- _WHAT THE TASK REQUIRES_
Return the data in full, exactly as it was written.

- _SUPPLIED INFORMATION_
Start of Block

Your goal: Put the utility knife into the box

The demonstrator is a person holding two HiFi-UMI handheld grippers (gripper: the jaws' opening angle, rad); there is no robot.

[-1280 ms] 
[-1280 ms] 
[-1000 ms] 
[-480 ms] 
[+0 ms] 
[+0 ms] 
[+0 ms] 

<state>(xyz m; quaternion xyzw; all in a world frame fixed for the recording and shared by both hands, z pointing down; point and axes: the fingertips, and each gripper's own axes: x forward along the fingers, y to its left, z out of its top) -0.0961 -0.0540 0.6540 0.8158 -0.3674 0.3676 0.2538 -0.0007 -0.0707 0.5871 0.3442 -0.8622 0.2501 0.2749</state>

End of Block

- _ANSWER BOX_
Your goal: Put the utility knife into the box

The demonstrator is a person holding two HiFi-UMI handheld grippers (gripper: the jaws' opening angle, rad); there is no robot.

[-1280 ms] 
[-1280 ms] 
[-1000 ms] 
[-480 ms] 
[+0 ms] 
[+0 ms] 
[+0 ms] 

<state>(xyz m; quaternion xyzw; all in a world frame fixed for the recording and shared by both hands, z pointing down; point and axes: the fingertips, and each gripper's own axes: x forward along the fingers, y to its left, z out of its top) -0.0961 -0.0540 0.6540 0.8158 -0.3674 0.3676 0.2538 -0.0007 -0.0707 0.5871 0.3442 -0.8622 0.2501 0.2749</state>

No additional lines are needed for this answer.